La vie est une accoutumance indolore, qu’on peut parfois douter d’être. 

Dans ces ivrogneries aiguës où je me fixe, est ce la souffrance ou la plénitude qui m’atteint, ou l’idée de m’absenter pour descendre en un dieu réhabilité dans toutes la apparences.


Le temps est la révélation d’un supérieur assassinat.


L’amour pourrit nos tendances à la misanthropie, seule et réelle conscience de soi.


Lorsqu’on s’est consolé du chaos, toutes les voix intérieures qui poussent au suicide, sont les lamentations de ces instants où tout avait un terme et non une issue.


Dégoût, phénomène de double vue.


L’intelligence est la forme diffuse d’un dieu pathologique.


Lorsque tout devient indolore, quelle forme de sensibilité pourrait mieux nous effleurer, que celle qui va du vide au néant sans passer par les déserts du sens ?

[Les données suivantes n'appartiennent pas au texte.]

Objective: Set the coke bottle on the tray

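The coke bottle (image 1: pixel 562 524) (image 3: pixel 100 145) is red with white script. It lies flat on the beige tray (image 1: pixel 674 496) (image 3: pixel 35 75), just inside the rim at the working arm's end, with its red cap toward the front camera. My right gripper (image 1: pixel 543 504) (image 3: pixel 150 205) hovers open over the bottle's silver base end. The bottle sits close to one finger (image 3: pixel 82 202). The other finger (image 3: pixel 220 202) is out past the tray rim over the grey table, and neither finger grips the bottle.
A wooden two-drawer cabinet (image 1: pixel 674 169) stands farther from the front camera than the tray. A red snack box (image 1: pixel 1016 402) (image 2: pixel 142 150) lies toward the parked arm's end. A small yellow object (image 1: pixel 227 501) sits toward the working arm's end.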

Que rien de ce que j’ai pu percevoir de l’homme ne m’ait conduit à la santé me condamne aujourd’hui à quelque élévation, qui tient du mysticisme et de la gloutonnerie.


Je n’ai jamais prétendu qu’être était douloureux, de cette imbécillité sont nés mes rapprochements d’un prodige établi dans la tentation du suicide.


Dans les tâtonnements voluptueux où le  corps s’engage, quelle est la part de Dieu qui reste saine et libre et qu’on ne maîtrise pas ?
La plupart de mon temps est un temps d’inconsolation où je parviens cependant à me rendre compte, rendre compte de quoi, je l’ignore, mais ça au moins je le sais !


La lucidité tient de la zoologie, elle nous pousse dans la connaissance de l’homme, mélange de glandes et de matières sanieuses, attributs de ces singes devenus muets de peur qu’on en fasse des entités qui souffrent et le montrent.


La poésie ne se limite pas à de l’insupportable, et c’est de là qu’elle tire son mépris pour les psychologies.


Lorsque mes vitalités rejoignent les  sommes de philanthropie que m’ont attribuée mes pairs, je me vois comme un Antée inébranlable et qui s’assèche, les deux pieds dans la tourbe.


Toute douleur gagne sur nos vitalités et soit nous apaise, soit nous courrouce jusqu’à devenir muets.


A aucun moment mon scepticisme n’est passé par quelque volupté, quelque tension qui auraient été une révélation de la mélancolie.